» **TASK**
Would you please retype, exactly, the lines of the listing below between the line with "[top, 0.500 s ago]" and the line with "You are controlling", inclusive?
DATA SHOWN below:
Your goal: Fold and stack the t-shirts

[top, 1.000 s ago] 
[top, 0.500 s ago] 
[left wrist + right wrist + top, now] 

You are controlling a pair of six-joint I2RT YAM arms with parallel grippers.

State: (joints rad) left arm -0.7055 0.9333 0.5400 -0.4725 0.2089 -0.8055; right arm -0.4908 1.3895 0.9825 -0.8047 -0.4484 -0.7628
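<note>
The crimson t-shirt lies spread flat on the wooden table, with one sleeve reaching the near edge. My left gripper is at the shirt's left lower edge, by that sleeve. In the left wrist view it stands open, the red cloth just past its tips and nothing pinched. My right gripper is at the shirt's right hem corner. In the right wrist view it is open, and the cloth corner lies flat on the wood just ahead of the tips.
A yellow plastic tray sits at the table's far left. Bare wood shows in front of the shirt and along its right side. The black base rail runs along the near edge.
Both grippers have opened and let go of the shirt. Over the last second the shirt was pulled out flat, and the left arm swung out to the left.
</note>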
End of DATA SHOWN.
» **TASK SOLUTION**
[top, 0.500 s ago] 
[left wrist + right wrist + top, now] 

You are controlling a pair of six-joint I2RT YAM arms with parallel grippers.

Work on this exercise is complete.